Meat appears to be a glaring omission on the group’s Web site, which includes lengthy lists of ways people can help prevent global warming, including everything from keeping car tires full to changing incandescent light bulbs to energy-saving compact fluorescents. But the group doesn’t suggest anything drastic. They don’t ask people to stop driving; rather, they ask people to drive less by carpooling or walking. Neither do they ask people to stop using central heating at home; instead they ask people to remember to not run the heating when they’re gone.

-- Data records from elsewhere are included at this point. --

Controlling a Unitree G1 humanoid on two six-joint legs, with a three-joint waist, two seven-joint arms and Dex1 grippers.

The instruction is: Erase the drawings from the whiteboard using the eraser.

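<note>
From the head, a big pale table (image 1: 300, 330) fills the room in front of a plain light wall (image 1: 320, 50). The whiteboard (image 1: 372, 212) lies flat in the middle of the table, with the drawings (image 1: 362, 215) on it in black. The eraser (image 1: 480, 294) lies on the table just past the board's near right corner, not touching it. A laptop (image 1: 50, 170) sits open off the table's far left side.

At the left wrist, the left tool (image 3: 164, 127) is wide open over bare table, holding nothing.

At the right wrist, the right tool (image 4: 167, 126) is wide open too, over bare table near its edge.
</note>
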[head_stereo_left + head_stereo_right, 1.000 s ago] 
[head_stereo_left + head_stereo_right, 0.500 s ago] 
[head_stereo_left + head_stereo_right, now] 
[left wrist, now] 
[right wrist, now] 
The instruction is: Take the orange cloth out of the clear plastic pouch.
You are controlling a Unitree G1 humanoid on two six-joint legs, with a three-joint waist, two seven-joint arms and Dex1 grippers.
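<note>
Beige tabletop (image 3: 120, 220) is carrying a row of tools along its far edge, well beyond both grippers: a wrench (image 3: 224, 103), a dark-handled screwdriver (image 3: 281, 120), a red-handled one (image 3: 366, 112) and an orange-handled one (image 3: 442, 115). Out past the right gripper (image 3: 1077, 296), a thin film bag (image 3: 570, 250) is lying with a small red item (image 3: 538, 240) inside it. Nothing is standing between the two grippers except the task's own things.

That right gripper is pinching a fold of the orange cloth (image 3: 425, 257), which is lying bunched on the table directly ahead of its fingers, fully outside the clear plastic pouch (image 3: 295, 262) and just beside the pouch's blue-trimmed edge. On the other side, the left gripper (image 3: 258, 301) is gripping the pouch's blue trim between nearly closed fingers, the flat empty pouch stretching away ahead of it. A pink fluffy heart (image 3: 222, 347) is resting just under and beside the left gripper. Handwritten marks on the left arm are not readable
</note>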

Hardwick says this moderate approach is about building a movement, and indeed, they now claim 1.1 million supporters. "Our movement is designed to be inviting to people of all walks of life," he said. "Our emphasis in our campaign is that we want people to join together and demand solutions from our leaders."
PETA, which typically takes a vegan-or-nothing approach, has recognized the Alliance for Climate Protection’s strategy and isn’t asking the group to adopt an anti-meat stance. According to spokesperson Nicole Matthews, PETA would be content with a recommendation to eat less meat.
"If people reduce or eliminate their meat consumption, of course it would help reduce that household’s emissions and certainly [help] the aggregate change as well," Hardwick admits. But, he was quick to add, "Eating less meat is good; changing laws is better."